**Task details**
Search the entries below for the string "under" and copy the lines that hold it.

**Extracted material**
====================
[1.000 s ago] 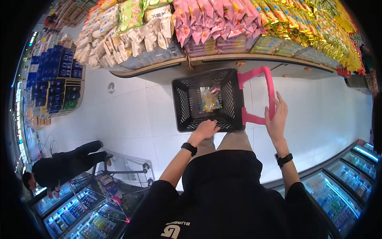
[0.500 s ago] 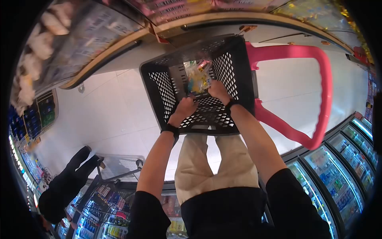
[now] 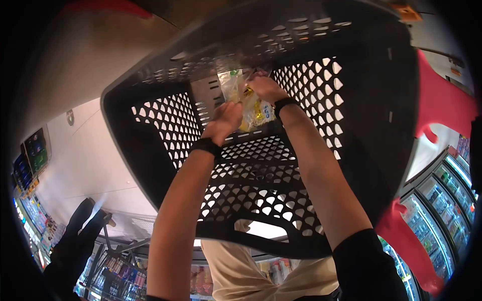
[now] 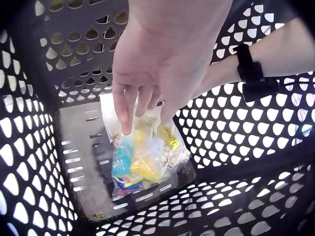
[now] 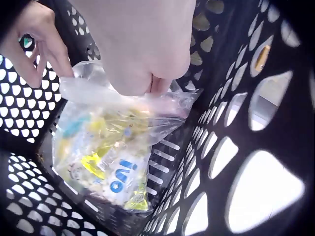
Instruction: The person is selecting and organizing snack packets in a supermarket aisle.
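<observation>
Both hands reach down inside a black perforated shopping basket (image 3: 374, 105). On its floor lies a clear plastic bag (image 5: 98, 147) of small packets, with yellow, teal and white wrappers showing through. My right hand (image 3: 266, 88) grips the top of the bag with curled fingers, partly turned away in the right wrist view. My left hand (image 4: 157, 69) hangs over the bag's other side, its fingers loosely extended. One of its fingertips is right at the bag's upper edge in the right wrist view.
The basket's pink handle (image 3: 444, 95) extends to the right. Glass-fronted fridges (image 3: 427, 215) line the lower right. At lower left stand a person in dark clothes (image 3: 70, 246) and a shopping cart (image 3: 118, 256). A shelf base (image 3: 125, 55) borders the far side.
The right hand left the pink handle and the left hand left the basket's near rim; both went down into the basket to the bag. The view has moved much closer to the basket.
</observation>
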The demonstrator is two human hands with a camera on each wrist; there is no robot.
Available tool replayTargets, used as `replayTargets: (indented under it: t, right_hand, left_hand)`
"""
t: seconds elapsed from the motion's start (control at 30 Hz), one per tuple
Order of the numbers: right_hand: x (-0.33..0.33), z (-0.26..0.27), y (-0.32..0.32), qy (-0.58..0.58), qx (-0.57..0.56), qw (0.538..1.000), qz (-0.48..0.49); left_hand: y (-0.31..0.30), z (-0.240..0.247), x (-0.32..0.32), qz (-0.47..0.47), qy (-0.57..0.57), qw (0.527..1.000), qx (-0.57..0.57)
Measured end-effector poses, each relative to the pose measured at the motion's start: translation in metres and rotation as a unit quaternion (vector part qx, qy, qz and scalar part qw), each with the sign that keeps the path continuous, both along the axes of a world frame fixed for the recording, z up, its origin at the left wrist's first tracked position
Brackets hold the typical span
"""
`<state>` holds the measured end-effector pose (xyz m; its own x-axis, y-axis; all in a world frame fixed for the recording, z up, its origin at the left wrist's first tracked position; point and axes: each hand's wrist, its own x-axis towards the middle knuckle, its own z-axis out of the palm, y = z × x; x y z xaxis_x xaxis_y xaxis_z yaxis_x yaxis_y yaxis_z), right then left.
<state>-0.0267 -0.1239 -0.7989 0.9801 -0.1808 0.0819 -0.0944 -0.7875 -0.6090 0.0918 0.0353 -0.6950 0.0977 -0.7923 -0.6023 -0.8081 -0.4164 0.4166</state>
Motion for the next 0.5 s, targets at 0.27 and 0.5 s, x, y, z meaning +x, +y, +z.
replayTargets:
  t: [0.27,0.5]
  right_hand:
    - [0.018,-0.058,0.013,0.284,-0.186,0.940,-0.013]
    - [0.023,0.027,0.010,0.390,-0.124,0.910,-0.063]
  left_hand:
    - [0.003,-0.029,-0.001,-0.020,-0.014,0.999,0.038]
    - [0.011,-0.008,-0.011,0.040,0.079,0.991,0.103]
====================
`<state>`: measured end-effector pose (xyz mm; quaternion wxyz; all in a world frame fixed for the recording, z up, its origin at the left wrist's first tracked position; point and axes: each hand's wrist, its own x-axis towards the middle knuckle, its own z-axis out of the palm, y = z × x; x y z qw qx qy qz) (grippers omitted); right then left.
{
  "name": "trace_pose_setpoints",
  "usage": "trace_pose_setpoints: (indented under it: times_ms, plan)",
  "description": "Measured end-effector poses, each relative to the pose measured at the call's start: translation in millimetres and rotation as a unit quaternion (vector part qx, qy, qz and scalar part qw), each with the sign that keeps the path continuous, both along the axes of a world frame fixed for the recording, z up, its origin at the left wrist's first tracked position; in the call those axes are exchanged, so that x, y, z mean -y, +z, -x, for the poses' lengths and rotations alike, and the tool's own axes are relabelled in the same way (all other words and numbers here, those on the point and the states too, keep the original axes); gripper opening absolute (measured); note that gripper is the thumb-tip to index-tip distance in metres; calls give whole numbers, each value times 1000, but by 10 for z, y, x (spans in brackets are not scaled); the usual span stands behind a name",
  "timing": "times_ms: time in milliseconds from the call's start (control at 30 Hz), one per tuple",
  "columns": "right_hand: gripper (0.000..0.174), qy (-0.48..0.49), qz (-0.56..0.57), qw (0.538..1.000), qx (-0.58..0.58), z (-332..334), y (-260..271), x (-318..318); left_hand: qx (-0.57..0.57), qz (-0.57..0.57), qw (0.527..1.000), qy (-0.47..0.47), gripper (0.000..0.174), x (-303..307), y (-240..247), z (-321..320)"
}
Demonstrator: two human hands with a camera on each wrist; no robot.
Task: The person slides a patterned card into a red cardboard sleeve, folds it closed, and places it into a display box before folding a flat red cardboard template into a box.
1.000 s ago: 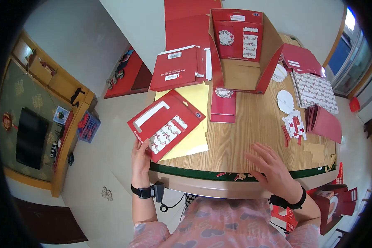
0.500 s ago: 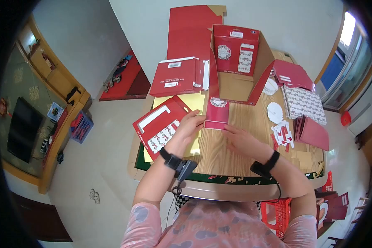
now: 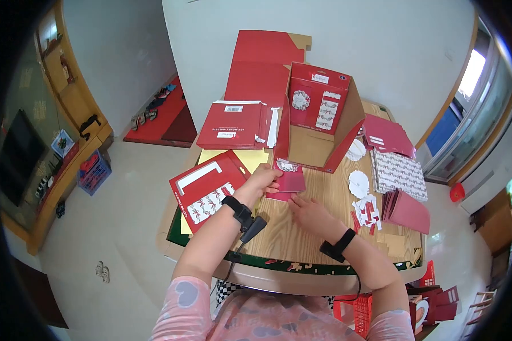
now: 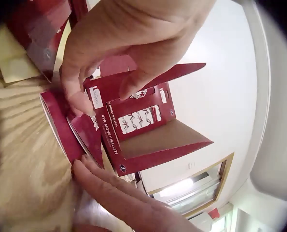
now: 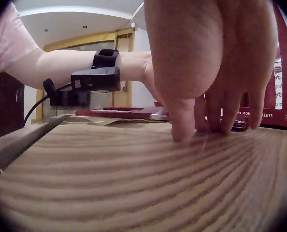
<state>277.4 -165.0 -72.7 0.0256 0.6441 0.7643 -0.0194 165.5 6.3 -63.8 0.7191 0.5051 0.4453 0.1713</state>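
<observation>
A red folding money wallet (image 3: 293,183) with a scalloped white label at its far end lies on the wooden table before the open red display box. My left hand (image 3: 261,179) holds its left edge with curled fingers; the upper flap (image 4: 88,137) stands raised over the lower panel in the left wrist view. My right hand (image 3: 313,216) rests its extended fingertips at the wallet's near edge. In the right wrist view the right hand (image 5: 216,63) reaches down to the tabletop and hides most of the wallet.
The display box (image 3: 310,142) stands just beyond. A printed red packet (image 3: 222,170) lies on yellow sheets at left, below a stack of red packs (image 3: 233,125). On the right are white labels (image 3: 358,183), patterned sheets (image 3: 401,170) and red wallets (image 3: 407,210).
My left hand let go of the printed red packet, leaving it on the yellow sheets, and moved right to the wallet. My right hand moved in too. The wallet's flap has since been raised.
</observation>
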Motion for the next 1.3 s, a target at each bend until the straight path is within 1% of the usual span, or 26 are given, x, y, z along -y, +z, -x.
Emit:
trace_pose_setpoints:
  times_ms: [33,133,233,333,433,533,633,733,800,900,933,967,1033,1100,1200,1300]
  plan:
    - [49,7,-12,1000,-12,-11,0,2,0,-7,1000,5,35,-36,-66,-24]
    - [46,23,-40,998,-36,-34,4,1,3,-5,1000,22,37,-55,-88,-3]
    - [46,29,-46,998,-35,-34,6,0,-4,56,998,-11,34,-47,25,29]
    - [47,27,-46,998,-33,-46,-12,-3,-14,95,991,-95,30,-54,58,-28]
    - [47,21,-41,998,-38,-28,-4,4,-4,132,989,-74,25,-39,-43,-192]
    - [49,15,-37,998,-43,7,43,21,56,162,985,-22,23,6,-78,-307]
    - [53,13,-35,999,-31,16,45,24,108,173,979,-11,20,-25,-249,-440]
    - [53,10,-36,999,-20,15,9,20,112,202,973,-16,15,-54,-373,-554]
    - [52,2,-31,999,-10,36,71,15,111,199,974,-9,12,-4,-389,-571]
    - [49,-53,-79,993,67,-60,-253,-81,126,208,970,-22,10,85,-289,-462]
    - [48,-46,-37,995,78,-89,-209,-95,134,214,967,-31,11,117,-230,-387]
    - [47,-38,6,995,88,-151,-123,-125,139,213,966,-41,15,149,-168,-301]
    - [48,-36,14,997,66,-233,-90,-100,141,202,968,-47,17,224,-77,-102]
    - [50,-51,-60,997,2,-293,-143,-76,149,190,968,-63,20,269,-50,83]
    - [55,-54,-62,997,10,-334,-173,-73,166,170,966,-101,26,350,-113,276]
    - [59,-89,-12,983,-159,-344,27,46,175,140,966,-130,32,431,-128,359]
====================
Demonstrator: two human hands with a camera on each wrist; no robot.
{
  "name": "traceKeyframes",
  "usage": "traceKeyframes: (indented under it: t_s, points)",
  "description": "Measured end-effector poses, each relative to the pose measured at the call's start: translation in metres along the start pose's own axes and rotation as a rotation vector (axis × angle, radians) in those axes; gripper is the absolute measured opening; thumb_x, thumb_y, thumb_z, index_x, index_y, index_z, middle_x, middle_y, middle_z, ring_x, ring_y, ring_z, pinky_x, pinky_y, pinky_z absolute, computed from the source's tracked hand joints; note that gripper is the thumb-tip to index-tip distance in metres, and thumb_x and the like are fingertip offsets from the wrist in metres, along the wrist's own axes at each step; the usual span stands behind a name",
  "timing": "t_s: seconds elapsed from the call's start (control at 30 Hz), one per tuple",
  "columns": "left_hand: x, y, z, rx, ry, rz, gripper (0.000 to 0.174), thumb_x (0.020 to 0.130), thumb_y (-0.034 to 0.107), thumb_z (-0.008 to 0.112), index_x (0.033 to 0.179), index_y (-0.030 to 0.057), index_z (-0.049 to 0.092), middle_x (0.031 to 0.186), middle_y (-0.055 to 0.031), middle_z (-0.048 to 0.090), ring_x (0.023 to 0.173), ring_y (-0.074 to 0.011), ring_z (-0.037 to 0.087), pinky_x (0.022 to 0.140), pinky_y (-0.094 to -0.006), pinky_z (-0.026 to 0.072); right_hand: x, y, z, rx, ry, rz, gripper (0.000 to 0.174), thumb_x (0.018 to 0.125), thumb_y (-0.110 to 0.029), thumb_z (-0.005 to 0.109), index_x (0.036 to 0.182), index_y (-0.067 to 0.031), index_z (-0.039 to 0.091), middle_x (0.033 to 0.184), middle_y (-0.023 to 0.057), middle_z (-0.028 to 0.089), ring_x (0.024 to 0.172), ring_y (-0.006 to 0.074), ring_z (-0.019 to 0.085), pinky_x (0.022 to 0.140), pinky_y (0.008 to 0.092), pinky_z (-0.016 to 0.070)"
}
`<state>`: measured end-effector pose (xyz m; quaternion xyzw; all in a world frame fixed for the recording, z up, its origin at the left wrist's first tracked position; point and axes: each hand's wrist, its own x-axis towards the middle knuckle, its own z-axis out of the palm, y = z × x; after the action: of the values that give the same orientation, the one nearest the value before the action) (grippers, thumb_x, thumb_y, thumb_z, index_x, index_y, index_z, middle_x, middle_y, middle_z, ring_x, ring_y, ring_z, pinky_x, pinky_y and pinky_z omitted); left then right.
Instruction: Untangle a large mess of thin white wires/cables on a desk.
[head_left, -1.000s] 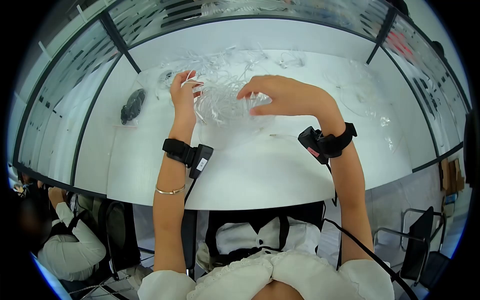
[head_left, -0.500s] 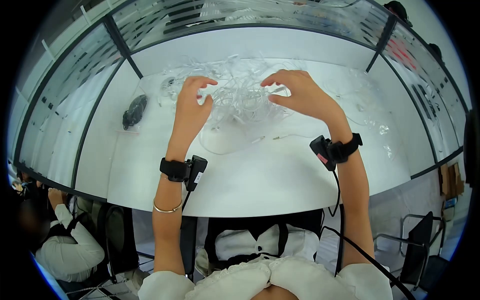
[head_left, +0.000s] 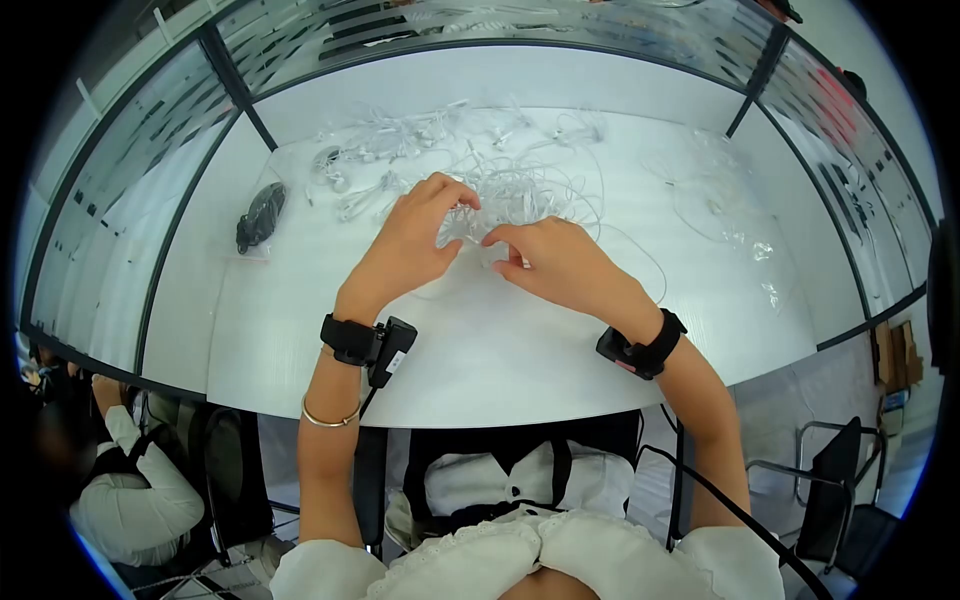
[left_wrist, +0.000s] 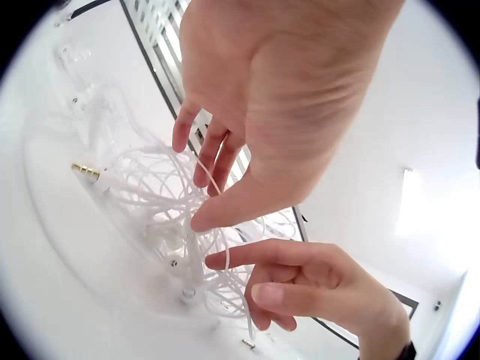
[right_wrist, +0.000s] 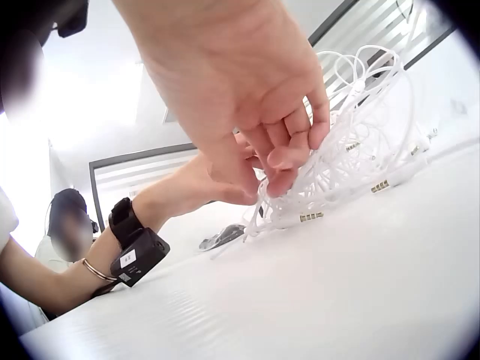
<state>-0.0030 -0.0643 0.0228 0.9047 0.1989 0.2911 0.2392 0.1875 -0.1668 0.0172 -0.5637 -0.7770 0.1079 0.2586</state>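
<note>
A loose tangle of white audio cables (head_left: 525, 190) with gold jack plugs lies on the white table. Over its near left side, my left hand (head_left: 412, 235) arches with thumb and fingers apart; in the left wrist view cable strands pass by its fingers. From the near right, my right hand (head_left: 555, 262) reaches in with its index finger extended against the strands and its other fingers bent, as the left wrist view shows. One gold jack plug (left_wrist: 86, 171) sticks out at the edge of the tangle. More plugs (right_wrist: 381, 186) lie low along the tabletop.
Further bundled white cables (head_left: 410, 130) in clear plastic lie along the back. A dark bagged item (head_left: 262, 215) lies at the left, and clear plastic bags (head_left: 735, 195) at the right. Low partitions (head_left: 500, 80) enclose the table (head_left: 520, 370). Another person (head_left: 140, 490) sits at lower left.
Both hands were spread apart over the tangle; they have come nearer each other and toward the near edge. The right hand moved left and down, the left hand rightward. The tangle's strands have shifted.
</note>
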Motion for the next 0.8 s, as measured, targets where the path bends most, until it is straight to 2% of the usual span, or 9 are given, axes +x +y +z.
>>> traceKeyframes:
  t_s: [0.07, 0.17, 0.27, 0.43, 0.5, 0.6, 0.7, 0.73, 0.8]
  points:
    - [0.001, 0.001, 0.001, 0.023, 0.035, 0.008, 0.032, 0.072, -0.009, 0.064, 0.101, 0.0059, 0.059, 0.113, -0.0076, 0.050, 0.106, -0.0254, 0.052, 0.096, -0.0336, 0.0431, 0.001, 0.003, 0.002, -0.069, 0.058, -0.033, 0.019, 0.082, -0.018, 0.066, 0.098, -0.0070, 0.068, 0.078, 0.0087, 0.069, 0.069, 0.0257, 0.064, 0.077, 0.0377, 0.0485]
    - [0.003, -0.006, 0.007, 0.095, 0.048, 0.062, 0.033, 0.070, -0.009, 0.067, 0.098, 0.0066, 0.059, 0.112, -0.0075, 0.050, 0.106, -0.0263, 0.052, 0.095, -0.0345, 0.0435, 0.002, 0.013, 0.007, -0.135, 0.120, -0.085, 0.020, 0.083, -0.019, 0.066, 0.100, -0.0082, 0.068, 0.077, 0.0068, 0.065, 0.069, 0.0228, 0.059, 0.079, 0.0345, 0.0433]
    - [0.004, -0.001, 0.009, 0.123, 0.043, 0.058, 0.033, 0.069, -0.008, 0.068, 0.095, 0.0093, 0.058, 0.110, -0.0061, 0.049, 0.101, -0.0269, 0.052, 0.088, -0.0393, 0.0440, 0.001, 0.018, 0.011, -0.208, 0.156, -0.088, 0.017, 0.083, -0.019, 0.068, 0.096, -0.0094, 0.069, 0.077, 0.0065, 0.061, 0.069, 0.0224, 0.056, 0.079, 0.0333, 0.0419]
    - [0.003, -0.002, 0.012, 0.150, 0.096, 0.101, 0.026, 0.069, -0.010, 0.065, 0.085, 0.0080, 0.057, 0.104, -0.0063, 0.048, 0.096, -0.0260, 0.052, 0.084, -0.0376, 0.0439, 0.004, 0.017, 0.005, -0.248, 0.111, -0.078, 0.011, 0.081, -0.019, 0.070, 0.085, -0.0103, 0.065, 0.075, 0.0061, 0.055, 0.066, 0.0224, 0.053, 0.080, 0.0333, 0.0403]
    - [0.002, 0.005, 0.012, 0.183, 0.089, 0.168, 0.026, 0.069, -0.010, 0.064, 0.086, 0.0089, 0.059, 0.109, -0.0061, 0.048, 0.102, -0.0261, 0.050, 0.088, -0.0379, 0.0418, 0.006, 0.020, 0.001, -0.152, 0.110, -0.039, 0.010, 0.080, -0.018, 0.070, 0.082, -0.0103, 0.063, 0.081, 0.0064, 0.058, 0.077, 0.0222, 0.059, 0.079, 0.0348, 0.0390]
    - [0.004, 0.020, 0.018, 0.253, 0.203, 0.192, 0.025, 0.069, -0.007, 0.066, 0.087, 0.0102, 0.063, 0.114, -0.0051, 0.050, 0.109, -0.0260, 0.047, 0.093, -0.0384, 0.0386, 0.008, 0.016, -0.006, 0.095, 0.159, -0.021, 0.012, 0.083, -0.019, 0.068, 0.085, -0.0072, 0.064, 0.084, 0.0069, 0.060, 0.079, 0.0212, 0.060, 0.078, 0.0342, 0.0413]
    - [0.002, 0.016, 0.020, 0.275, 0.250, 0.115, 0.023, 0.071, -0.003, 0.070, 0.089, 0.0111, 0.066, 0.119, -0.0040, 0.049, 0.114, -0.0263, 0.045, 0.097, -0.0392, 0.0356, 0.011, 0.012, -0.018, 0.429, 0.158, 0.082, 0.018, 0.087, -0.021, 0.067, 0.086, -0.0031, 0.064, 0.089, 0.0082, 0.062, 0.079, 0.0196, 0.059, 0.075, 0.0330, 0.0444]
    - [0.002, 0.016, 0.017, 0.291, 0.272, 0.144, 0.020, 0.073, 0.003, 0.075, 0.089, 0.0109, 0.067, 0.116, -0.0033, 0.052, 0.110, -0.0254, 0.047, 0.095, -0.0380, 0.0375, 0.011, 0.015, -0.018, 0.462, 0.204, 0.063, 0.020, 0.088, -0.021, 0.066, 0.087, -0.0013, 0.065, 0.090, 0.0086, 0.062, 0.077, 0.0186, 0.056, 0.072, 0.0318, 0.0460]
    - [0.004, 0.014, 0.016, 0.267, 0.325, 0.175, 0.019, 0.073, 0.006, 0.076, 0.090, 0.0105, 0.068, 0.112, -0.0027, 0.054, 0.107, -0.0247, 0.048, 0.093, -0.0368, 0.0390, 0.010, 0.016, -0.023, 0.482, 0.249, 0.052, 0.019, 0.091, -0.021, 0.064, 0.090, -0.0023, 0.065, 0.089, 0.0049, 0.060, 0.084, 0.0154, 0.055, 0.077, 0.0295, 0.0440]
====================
**Task answer**
Available tool replayTargets, used as `replayTargets: (indented under it: t, right_hand, left_hand)`
  "usage": "trace_pose_setpoints: (indented under it: times_ms, plan)",
  "usage": "traceKeyframes: (indented under it: t_s, points)",

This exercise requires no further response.